The mines guzzle huge portions of water, with almost 58 billion gallons drawn from the area’s rivers, lakes and aquifers in 2019, based on authorities figures. Much of that finally ends up as poisonous liquid waste laced with hydrocarbons, naphthenic acids and carcinogenic heavy metals. Oil firms have been amassing these “tailings” in waste ponds, which have grown exponentially in dimension and now cowl greater than 100 sq. miles. Regulatory filings present that the ponds are anticipated to proceed to develop effectively into the 2030s. While firms are required by legislation to finally reclaim them, solely a fraction have been reclaimed thus far.

Next to 1 pond, a coal-black mountain of particles towers over the water. High voltage strains buzz overhead. Air cannons ring the pond and blast a number of instances every minute, creating a continuing explosive din. Industrial iron scarecrows are dressed with security vests and helmets. The noise and show are supposed to scare off the hundreds of thousands of migratory birds that arrive in northern Alberta every year.

North of Fort McMurray, scarecrows dressed like staff and gadgets that produce loud explosions that sound like gunshots are unfold out round a Syncrude tailings pond, which has poisonous water that might kill birds that land on it.Michael Kodas

Sometimes even these defenses fail, nonetheless, or the birds ignore them and land anyway — tens of hundreds every year, based on a 2016 report back to provincial regulators, obtained this yr by The Narwhal, a nonprofit Canadian information group.

Ottilie Coldbeck, a spokeswoman for the Alberta Energy Regulator, which oversees the business, mentioned the analysis in the report “was not considered complete.”

The historical past

White explorers set their sights on the tar sands as quickly as they arrived. In 1789, Sir Alexander Mackenzie reported seeing veins of “bituminous quality” uncovered alongside the Athabasca River. Within a century, prospectors and geologists had recognized “almost inexhaustible supplies” of petroleum in the realm. The solely impediment appeared to be the folks dwelling above it.

In 1891, the superintendent normal of Indian Affairs advisable drafting a treaty “with a view to the extinguishment of the Indians’ title,” to open entry to petroleum and different minerals. Within eight years, First Nations leaders had signed Treaty 8, in which they surrendered title of some 325,000 sq. miles of land to the British Crown, whereas retaining the suitable to hunt, fish and entice freely all through the realm.

The tar sands remained largely past attain for many years, nonetheless, till Americans, pushed by nationalistic ambitions, invested huge sums of capital.

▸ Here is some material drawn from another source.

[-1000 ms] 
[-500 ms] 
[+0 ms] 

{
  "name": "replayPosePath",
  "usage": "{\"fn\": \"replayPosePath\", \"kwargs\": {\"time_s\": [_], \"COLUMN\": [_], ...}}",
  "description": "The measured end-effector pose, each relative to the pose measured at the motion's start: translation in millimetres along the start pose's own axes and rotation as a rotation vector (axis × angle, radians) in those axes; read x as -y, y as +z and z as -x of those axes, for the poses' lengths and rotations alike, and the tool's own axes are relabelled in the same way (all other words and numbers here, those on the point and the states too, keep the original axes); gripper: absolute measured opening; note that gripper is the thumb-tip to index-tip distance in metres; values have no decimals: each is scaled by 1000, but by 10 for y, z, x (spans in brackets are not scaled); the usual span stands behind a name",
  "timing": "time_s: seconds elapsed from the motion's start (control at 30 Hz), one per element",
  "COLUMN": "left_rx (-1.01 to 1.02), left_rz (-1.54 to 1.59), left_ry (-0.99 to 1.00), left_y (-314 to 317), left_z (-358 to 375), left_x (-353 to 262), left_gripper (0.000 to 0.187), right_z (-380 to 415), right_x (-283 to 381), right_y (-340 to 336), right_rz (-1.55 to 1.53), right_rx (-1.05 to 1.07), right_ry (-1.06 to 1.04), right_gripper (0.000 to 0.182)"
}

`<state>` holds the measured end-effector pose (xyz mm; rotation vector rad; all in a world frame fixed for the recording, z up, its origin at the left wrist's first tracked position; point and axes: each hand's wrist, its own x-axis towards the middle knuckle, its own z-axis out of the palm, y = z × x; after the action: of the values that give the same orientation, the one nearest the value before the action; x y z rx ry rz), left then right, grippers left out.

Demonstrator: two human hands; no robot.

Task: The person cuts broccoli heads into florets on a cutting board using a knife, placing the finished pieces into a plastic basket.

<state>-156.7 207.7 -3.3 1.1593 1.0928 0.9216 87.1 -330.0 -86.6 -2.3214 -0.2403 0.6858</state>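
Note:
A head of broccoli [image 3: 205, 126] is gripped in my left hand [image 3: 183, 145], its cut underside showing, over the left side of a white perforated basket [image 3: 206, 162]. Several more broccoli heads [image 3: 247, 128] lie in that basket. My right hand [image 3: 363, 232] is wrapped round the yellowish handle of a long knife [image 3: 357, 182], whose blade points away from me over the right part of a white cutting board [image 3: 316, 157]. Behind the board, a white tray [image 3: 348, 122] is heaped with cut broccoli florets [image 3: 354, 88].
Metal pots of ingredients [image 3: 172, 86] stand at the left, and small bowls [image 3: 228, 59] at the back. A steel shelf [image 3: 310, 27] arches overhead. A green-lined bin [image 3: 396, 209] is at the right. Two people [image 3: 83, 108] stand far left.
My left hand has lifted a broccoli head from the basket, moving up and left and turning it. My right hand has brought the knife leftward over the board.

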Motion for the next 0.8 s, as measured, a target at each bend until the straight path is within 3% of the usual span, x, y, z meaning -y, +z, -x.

When J. Howard Pew, of the Sun Oil Company, opened the primary industrial mine in 1967, the folks of Fort McKay weren’t blissful, mentioned Jim Boucher, who led the First Nation as chief for 3 a long time, till 2019. Sun Oil, now Suncor, took over an essential summer season looking floor known as Tar Island, he mentioned. “There was no discussion, no consultation,” Boucher mentioned.

The fur commerce had offered the nation’s members with certainly one of their few sources of earnings. But it collapsed simply because the oil business was taking maintain, and so they had few alternate options however to show to the oil firms’ quickly increasing mines.

“We had no choice,” Boucher mentioned.

After turning into chief in 1986, Boucher shaped the Fort McKay Group of Companies to work with the oil business, and over the next a long time he oversaw partnerships with vitality firms that may finally internet a whole bunch of hundreds of thousands of {dollars} for the neighborhood.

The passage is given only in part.